Tempat ketiga merupakan ruang berkumpul yang bertujuan untuk meningkatkan kualitas kehidupan masyarakat perkotaan dengan cara mengakomodasi interaksi sosial untuk mengurangi tekanan dari tempat pertama (rumah) dan kedua (kantor). Karakteristik tempat ketiga antara lain adalah bernuansa rumah (home away from home), santai (playful), dan terbentuk secara alami oleh para pengunjung tetapnya (the regulars). Tempat ketiga adalah ruang netral di mana para pengguna lepas dari berbagai perbedaan status (leveler), sehingga interaksi sosial antar pengguna terjadi secara sukarela. Secara khusus, tempat ketiga memiliki karakteristik fisik berupa lokasi yang mudah diakses, fasilitas yang mengakomodasi percakapan, serta bentuk yang sederhana (low-profile). Dengan berbagai karakteristik tersebut, tempat ketiga mampu memberikan dampak positif bagi penggunanya pada skala individu dan komunitas. Misalnya, menghilangkan stres dari tekanan keseharian, pintu masuk ke sebuah komunitas baru, mempererat jejaring sosial yang sudah ada, dan juga sebagai kontrol sosial.
Namun demikian, pengembangan tempat ketiga belum melibatkan kelompok remaja secara menyeluruh. Pengembangan tempat ketiga masih menganggap masyarakat perkotaan sebagai satu entitas yang homogen, yaitu orang dewasa produktif. Padahal, masyarakat perkotaan terdiri dari banyak kelompok, di mana remaja merupakan kelompok yang krusial karena merupakan fase kunci perkembangan manusia yang menentukan kualitas orang dewasa di masyarakat masa depan. Beberapa penelitian yang mulai mengembangkan tempat ketiga berdasarkan kelompok usia baru mencakup usia anak dan lansia. Keberadaan remaja di rona publik seperti tempat ketiga masih berada di bawah bayang-bayang stigma negatif, sehingga penelitian tempat ketiga yang melibatkan kelompok remaja masih terbatas pada ruang virtual.
Disertasi ini bertujuan untuk menelaah bagaimana tempat ketiga remaja terbentuk melalui penelusuran kegiatan terhadap karakteristik fisik ruang. Dengan pendekatan kualitatif, 10 kafe Upnromal independen di Kota Bandung digunakan sebagai kasus studi. Upnormal adalah jenama kafe waralaba berskala nasional yang berasosiasi erat dengan kelompok remaja.

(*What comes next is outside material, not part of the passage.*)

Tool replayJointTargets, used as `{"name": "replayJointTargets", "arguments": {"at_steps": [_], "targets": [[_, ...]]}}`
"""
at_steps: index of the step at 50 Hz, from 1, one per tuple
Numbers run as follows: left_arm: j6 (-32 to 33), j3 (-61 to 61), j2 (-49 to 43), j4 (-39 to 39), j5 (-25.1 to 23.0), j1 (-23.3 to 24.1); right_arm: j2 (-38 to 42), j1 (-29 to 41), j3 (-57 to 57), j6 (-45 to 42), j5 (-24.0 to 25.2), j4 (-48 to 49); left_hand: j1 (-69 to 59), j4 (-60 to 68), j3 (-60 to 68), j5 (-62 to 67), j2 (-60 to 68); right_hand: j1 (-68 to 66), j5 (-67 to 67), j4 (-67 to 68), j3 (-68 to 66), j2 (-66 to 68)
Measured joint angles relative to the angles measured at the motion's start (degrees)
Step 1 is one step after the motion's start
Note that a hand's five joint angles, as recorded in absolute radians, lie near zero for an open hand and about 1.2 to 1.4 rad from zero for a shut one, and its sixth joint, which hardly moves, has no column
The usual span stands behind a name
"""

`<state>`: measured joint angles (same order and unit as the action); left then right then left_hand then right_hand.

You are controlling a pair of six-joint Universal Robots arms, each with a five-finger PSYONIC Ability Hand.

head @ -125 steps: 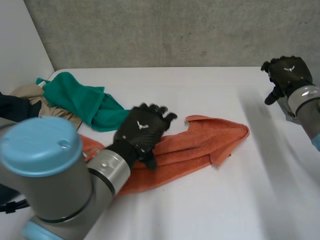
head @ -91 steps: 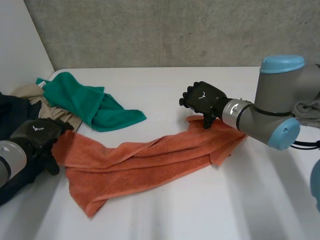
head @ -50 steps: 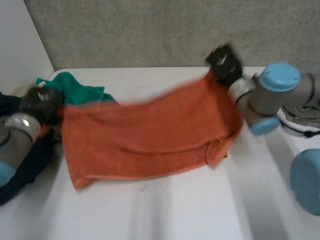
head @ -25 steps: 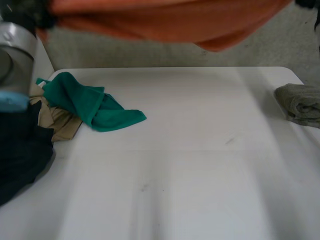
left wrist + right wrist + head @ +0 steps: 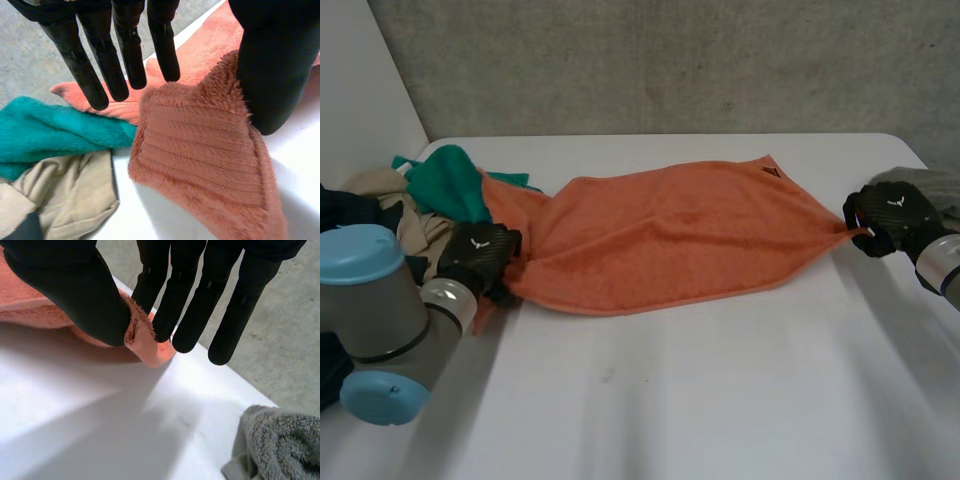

Teknik observasi non-partisipan digunakan untuk menggali data karakteristik fisik gerai, sementara wawancara semi-terstruktur digunakan untuk mendapatkan data tentang pendekatan dalam penyediaan ruang oleh pengelola kafe dan motivasi penggunaan ruang oleh para pengunjung remaja. Seluruh data dianalisis secara kualitatif menggunakan teknik coding, yaitu abstraksi kategori dari penggalan data empiris untuk membentuk konsep-konsep melalui dua tahap. Tahap pertama adalah analisis terhadap elemen-elemen yang membentuk karaktersitik fisik gerai dalam kaitannya dengan penyediaan ruang, sedangkan tahap kedua adalah analisis penggunaan ruang dalam kaitannya dengan karakteristik fisik tersebut.
Dari penelusuran tersebut, disertasi ini mengungkap bahwa eksistensi tempat ketiga dalam konteks remaja melibatkan dimensi psikologis, sosial, dan ekonomi. Dari sisi dimensi psikologis, tempat ketiga remaja merupakan ruang di mana mereka bisa berinteraksi dengan teman sebaya secara leluasa dan mengekspresikan identitas diri. Dari sisi dimensi sosial, tempat ketiga remaja berkaitan dengan kesesuaian karakteristik ruang dengan koridor nilai dan norma di tempat pertama karena kehidupan remaja masih berada di bawah bayang-bayang keluarga. Tempat ketiga remaja juga merupakan perpanjangan dari tempat kedua karena banyaknya luapan tanggung jawab dan ekspektasi yang perlu mereka hadapi. Dari sisi dimensi ekonomi, pembentukan tempat ketiga remaja mengikutsertakan praktik komersialisasi yang mendorong adanya pencitraan ruang sehingga bentuk ruang menjadi tidak sederhana seperti tempat ketiga pada umumnya.